# Feeding schedule for a nymph



## avn (Mar 25, 2016)

Hey!

I just got a baby l2 ghost nymph and I love it, but I'm not sure how much to feed my new mantis.

Sources seem to disagree - some people say a couple of flies a day, others say it only needs to eat every few days.

I have a colony of springjacks and a colony of wingless melanogaster.

So questions:

What's the appropriate amount to feed a l2 mantis? 

How does the feeding schedule change as the mantis grows?

When should I switch to a larger feeder insect? What's the step up from melanogaster? (Can I use the sugar ants who have invaded my house?)

How can I tell if my mantis is hungry or full?

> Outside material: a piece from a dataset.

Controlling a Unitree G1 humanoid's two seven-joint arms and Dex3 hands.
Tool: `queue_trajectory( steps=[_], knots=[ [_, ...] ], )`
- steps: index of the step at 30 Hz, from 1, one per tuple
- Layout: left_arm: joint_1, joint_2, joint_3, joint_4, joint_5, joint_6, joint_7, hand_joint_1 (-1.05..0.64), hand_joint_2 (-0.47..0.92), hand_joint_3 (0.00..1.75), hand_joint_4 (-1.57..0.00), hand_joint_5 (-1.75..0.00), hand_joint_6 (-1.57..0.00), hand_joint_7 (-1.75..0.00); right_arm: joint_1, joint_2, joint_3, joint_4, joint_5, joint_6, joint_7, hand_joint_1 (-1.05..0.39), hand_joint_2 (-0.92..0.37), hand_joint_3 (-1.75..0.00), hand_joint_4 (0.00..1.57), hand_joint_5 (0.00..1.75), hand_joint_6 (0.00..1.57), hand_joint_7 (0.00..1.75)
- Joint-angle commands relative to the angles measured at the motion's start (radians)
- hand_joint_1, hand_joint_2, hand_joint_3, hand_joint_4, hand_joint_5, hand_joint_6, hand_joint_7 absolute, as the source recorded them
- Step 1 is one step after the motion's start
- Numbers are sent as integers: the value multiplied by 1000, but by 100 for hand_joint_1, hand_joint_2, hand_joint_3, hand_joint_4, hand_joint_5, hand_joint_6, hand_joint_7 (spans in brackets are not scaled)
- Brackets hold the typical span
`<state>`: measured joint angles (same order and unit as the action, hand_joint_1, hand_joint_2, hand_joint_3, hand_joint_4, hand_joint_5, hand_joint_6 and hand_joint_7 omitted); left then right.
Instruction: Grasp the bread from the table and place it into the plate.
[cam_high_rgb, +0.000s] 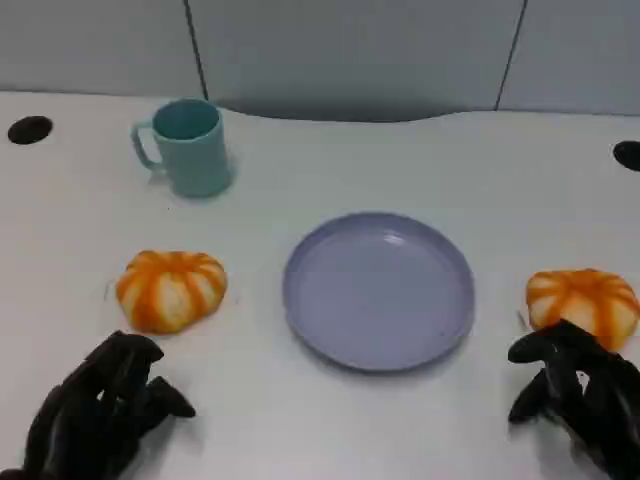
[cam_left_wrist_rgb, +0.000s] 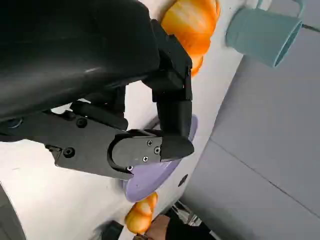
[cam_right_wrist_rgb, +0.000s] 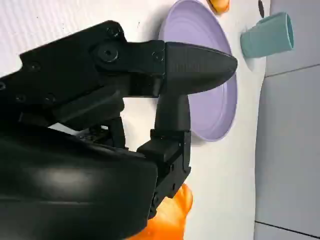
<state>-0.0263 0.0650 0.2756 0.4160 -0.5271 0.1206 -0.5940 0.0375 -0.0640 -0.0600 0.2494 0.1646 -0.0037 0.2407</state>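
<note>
I see my left hand (cam_high_rgb: 100, 410) and right hand (cam_high_rgb: 580, 395) low at the table's near edge, fingers loosely curled, holding nothing.

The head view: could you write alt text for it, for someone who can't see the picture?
An empty lilac plate sits mid-table between two orange-and-white striped bread rolls, one to the left and one to the right. The robot's black left hand and right hand wait near the front edge, holding nothing. A teal mug stands at the back left.
</note>
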Motion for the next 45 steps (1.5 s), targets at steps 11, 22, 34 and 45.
queue_trajectory(
  steps=[11, 22, 34, 45],
  knots=[
    [5, 14, 5, -8, 4, 7, 6, -47, 92, 41, -54, -175, -44, -156, 3, -14, -7, -3, -5, 5, -3, -30, -92, -55, 54, 172, 45, 150],
    [64, 77, -88, -201, 462, -481, 194, -51, 92, 45, -58, -175, -49, -151, -7, 2, -3, -5, 9, 38, -12, -30, -92, -56, 53, 173, 43, 149],
    [-5, 390, -200, -458, 1346, -574, 567, -56, 90, 3, -40, -83, -65, -19, -24, 28, 7, 6, 1, 42, -23, -32, -92, -56, 52, 174, 43, 151],
    [-286, 482, -401, -138, 1414, -455, 539, -78, 84, 0, 0, -2, -10, 0, -5, 29, 30, -37, -30, 63, -44, -28, -92, -57, 53, 175, 43, 152]
  ],
)
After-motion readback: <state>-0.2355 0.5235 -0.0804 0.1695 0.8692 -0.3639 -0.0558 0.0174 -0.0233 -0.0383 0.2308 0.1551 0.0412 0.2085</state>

bonus question: How can I tell when my nymph is ready to molt? I know they hang upside-down before they molt but it seems to enjoy hanging upside-down all the time.


----------



## CosbyArt (Mar 25, 2016)

By springjacks are you referring to springtails? As I am curious if you made a mistake by the common name, or are calling something else the springjacks; however, even a search turns nothing up for that term and I can't think of anything either.

Ideally you should offer less food more often, many keepers find feeding every other day a good balance in that regard. Also how large your mantid habitat is, will play a part in feeding, if it is very large compared to the mantid inside most feeders will be lost/unfound and wasted as food. Do you have any photos of your setup and Ghost?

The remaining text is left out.